Lighting the darkest hour
Staff member
Level 5 Referee
I saw the first one in real time and yellow is right here. Had he made contact with the Reading player then he’s gone. Equally had been off the floor with both feet he’s be in the dressing room

It’s the fact that he’s sliding along the ground that tips the scale the other way for me. There’s friction here and a natural deceleration because of it.

Off the ground he’s only going to slow down/stop when he meets resistance from the floor or the opponent. For me that’s where the endangering element comes into play - full body weight going through the legs increases/magnifies the force on contact with another surface.
 

santa sangria

RefChat Addict
Looks like no contact with the player in the first one, so yellow - surely impossible to give SFP.
Second one easy red if you see it. Nasty. And VC as it is not a tackle.
 

RustyRef

Administrator
Staff member
For the first one the player has taken a risk as he left the ground, but I would say the fact he pulls out before any contact makes it at worst a caution.

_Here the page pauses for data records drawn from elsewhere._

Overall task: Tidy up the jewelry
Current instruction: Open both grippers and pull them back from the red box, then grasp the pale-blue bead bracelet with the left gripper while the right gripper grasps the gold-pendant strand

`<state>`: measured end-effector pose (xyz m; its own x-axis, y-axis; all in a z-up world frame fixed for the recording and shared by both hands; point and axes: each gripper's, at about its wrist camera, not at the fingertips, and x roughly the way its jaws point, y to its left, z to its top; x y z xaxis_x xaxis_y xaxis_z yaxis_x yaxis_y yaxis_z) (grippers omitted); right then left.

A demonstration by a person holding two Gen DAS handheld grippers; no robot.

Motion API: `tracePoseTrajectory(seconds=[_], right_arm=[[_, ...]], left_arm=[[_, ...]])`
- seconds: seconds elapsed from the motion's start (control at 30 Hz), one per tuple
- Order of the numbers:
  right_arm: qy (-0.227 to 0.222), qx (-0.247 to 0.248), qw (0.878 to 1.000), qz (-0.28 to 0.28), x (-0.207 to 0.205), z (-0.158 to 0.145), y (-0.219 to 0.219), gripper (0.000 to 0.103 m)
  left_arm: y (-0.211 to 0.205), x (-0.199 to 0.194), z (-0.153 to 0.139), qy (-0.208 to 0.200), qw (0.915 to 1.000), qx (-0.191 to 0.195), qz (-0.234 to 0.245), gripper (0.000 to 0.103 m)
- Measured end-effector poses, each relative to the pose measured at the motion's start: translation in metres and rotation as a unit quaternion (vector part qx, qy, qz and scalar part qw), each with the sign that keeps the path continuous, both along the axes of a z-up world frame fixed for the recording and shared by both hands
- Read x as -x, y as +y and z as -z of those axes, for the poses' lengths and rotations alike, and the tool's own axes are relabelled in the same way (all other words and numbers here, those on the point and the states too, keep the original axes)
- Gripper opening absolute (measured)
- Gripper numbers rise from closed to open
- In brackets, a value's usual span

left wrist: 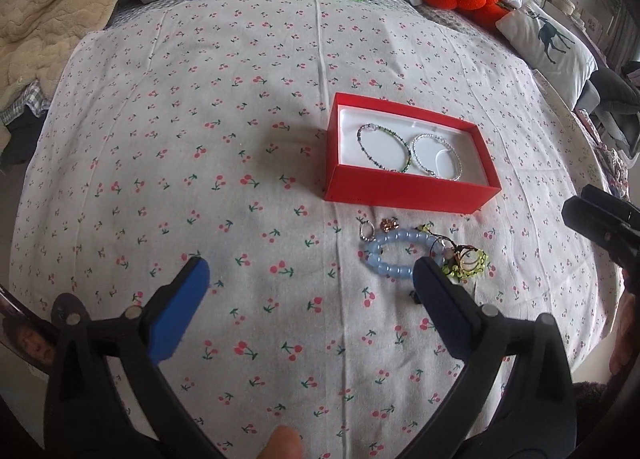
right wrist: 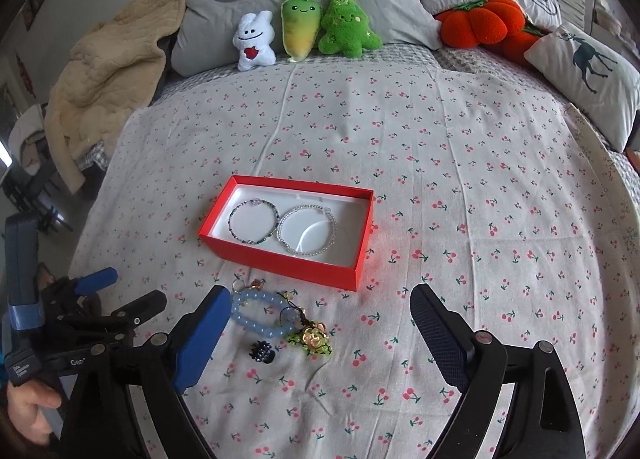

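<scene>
From the left wrist view, the left gripper (left wrist: pixel 310 279) hangs over a cherry-print sheet (left wrist: pixel 200 139) with its jaws spread wide and nothing between them; its right finger covers the near end of a pale blue bead bracelet (left wrist: pixel 386 255) lying on the sheet just in front of a red box (left wrist: pixel 404 189). Inside the box, on a white lining, a dark green beaded bracelet (left wrist: pixel 384 149) and a clear beaded bracelet (left wrist: pixel 436 157) lie side by side, touching or nearly so. Beside the blue bracelet sit a green and gold charm (left wrist: pixel 466 263), a small silver ring (left wrist: pixel 367 230) and a small rose-gold piece (left wrist: pixel 390 223); what these last two are is hard to make out. Only a dark sliver of the right gripper (left wrist: pixel 600 219) enters at the right edge, cut off by the frame, so its jaws cannot be read here. The right wrist view settles that: the right gripper (right wrist: pixel 316 311) is released, jaws wide apart and empty, hovering short of the red box (right wrist: pixel 280 259) with the same two bracelets in it. This view shows what the other hides, a small dark beaded piece (right wrist: pixel 262 351) on the sheet just in front of the pale blue bead bracelet (right wrist: pixel 256 313), whose loop shows more fully here, left end tucked behind the blue pad, with the green and gold charm (right wrist: pixel 314 341) at its right. The left gripper (right wrist: pixel 120 291) appears at the left edge, a hand (right wrist: pixel 28 411) partly visible beneath it. Along the far side stand a white plush (right wrist: pixel 256 43), two green plush toys (right wrist: pixel 324 27) and an orange pumpkin cushion (right wrist: pixel 480 23).
</scene>
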<state>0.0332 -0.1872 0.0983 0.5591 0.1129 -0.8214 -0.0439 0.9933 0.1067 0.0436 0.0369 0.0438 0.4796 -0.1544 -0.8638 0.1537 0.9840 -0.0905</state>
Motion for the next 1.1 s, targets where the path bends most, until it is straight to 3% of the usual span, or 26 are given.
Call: tracePoseTrajectory(seconds=[0.13,0.5,0.63,0.77,0.87,0.93,1.0,1.1], right_arm=[[-0.002,0.031,1.0,-0.002,0.012,0.009,0.007,0.093],[0.08,0.033,0.996,-0.019,0.017,0.077,0.002,0.093],[0.111,0.023,0.993,-0.021,0.013,0.098,-0.004,0.093],[0.11,0.017,0.993,-0.029,0.006,0.1,-0.008,0.093],[0.111,-0.001,0.993,-0.026,0.0,0.098,-0.01,0.088],[0.121,-0.021,0.992,-0.028,-0.005,0.098,-0.012,0.078],[0.13,-0.038,0.99,-0.028,-0.01,0.099,-0.012,0.07],[0.137,-0.053,0.989,-0.033,-0.015,0.101,-0.011,0.061]], left_arm=[[0.013,0.011,0.01,0.003,0.9998,-0.018,0.002,0.102],[0.025,0.026,0.06,0.011,0.997,-0.059,0.048,0.102],[0.017,0.022,0.062,0.008,0.9961,-0.053,0.07,0.102],[0.001,0.012,0.055,0.004,0.995,-0.025,0.096,0.102],[-0.01,0.002,0.053,0.021,0.993,0.016,0.115,0.087],[-0.015,-0.007,0.057,0.04,0.9909,0.045,0.12,0.062],[-0.022,-0.014,0.061,0.055,0.9889,0.062,0.123,0.047],[-0.032,-0.023,0.067,0.072,0.9868,0.074,0.125,0.036]])
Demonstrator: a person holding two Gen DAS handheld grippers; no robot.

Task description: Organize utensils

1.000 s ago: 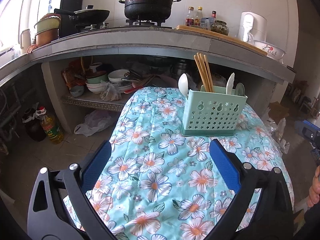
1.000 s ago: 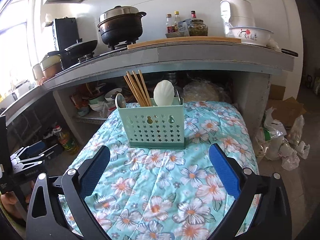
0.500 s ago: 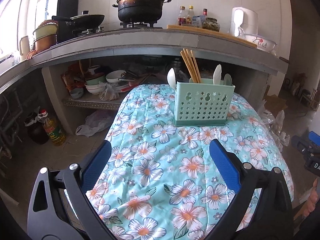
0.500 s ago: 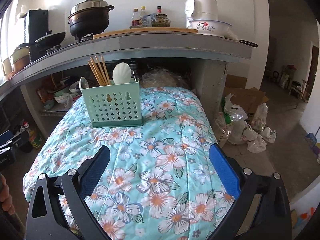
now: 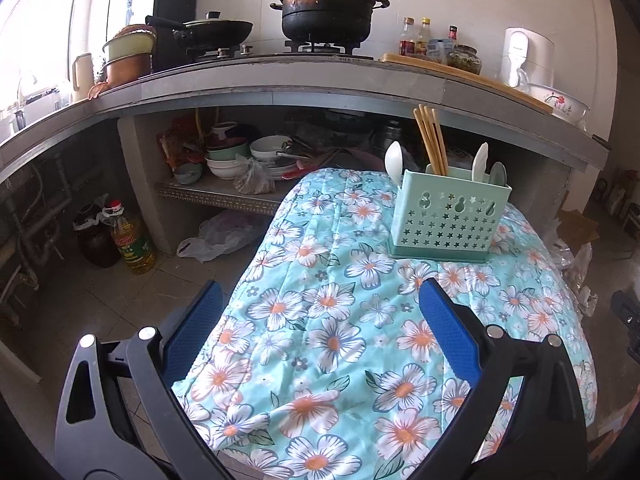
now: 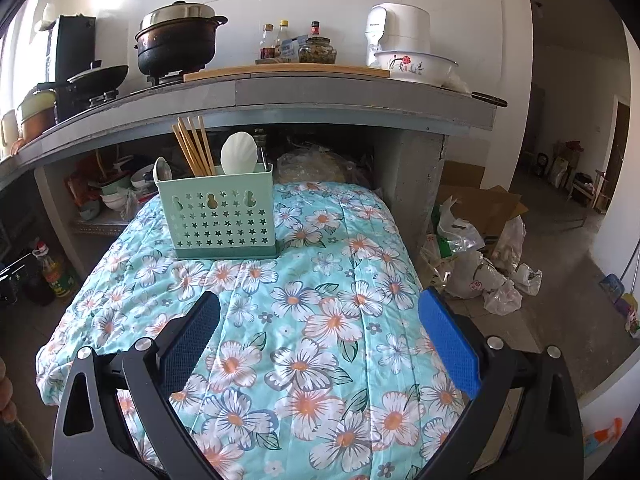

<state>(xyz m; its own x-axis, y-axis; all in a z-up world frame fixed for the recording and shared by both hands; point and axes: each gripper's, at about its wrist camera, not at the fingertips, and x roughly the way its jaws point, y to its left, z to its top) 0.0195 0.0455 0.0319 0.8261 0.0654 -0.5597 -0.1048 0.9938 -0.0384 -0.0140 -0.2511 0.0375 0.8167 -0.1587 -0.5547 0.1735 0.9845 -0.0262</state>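
Both tools — left (image 5: 320, 312), right (image 6: 318, 312) — gape wide, empty; only the right view shows the scallop-shaped scoop (image 6: 239, 152) face-on in the caddy (image 6: 218, 220).

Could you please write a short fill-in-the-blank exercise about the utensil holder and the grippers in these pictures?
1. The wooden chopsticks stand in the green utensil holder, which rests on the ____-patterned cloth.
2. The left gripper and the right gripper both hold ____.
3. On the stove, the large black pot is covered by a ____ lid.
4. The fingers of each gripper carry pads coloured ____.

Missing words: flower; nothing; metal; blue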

The second one I am struggling with. It looks nasty I agree, but the defender is looking up in the air when he makes contact and I think it is almost certainly a complete accident.
 

one

RefChat Addict
Level 7 Referee
FIFA had (and I think still in use) a list of considerations for 'scaling' tackles. Using those will keep the first one on yellow and second one to red. That is also in line with 'what football expects'.

I can see why the 'i got the ball ref' mistake can be made on the first one.
I can also see how you can miss the second one having a narrow focus on where the ball is being played.
 

santa sangria

RefChat Addict
FIFA had (and I think still in use) a list of considerations for 'scaling' tackles. Using those will keep the first one on yellow and second one to red. That is also in line with 'what football expects'.

I can see why the 'i got the ball ref' mistake can be made on the first one.
I can also see how you can miss the second one having a narrow focus on where the ball is being played.
Here is the FIFA famous list of considerations. I'm not totally comfortable with it as it basically like another string of laws and easily confused with similar things from the LotG - but it is in use - and it is a great study aid;)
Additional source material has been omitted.